Exercise brief:
Search term "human": work out how many lines of the data below contain it, and answer with that number alone.

[Data for this task — start]

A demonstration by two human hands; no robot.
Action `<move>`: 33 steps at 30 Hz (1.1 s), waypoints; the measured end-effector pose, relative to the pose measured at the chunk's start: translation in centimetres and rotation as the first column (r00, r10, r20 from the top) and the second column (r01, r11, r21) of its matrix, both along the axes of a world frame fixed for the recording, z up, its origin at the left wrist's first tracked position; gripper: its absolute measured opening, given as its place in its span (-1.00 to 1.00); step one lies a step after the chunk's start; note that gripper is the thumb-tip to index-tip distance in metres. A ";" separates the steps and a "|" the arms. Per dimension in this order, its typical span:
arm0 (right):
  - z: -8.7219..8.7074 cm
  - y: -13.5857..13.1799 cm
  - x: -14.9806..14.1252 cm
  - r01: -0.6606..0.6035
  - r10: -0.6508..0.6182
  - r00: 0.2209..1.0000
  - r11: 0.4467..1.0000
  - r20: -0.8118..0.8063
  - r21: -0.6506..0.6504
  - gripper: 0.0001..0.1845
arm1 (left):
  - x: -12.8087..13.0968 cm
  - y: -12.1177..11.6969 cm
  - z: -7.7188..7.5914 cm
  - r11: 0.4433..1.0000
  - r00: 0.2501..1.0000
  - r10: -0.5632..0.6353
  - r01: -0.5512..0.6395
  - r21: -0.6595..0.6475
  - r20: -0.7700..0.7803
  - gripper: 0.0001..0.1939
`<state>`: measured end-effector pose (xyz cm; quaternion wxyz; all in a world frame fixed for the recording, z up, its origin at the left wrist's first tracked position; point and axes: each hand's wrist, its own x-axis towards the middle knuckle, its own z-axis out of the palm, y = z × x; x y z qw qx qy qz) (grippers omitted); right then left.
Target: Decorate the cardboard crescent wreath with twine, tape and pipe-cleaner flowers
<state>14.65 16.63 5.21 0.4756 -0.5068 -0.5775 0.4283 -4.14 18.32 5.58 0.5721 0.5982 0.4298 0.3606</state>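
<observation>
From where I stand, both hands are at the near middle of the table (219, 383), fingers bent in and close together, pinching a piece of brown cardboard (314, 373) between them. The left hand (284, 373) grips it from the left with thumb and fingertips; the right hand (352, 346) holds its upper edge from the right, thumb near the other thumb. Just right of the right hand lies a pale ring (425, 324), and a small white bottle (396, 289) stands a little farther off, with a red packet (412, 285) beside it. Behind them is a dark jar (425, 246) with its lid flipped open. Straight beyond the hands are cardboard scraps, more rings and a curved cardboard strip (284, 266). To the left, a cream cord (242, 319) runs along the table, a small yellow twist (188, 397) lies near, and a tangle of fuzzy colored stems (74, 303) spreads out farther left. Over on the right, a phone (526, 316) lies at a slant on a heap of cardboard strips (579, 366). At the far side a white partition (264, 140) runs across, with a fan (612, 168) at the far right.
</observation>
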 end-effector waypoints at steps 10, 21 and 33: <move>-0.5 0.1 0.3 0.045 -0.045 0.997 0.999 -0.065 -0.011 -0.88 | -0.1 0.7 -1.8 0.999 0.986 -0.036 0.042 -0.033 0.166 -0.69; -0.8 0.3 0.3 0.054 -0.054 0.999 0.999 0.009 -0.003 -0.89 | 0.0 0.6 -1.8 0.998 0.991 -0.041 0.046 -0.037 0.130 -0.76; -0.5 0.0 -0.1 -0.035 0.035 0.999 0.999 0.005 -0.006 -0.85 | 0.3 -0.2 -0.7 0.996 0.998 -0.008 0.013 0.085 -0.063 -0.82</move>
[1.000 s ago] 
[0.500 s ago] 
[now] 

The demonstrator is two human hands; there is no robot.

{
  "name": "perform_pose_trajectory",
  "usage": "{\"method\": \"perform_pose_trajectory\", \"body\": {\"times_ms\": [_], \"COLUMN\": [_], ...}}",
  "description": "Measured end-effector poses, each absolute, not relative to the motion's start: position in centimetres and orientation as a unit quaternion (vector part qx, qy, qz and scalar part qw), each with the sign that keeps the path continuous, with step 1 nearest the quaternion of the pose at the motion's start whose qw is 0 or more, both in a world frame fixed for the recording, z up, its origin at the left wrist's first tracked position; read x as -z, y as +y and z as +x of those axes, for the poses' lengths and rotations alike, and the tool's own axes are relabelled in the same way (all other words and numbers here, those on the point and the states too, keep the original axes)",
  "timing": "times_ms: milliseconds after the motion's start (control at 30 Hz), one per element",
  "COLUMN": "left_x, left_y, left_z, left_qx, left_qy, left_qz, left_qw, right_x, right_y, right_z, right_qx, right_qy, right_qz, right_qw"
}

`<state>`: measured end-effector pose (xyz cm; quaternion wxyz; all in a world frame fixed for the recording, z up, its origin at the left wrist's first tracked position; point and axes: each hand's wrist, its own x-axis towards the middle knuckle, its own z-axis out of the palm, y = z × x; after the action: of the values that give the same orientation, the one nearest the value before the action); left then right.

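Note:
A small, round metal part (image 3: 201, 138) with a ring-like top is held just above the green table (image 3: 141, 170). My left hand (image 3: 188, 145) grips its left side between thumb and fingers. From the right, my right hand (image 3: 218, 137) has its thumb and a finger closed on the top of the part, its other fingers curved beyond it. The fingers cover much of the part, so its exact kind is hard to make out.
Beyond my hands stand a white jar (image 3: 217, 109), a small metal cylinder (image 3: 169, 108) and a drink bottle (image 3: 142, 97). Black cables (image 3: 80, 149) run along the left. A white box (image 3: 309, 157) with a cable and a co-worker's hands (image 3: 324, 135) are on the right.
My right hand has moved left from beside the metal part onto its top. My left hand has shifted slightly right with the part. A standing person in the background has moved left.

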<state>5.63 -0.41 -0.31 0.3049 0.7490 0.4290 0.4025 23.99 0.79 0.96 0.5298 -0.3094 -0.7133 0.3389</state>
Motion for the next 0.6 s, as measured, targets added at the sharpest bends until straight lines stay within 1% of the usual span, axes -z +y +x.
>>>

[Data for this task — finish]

Completed task:
2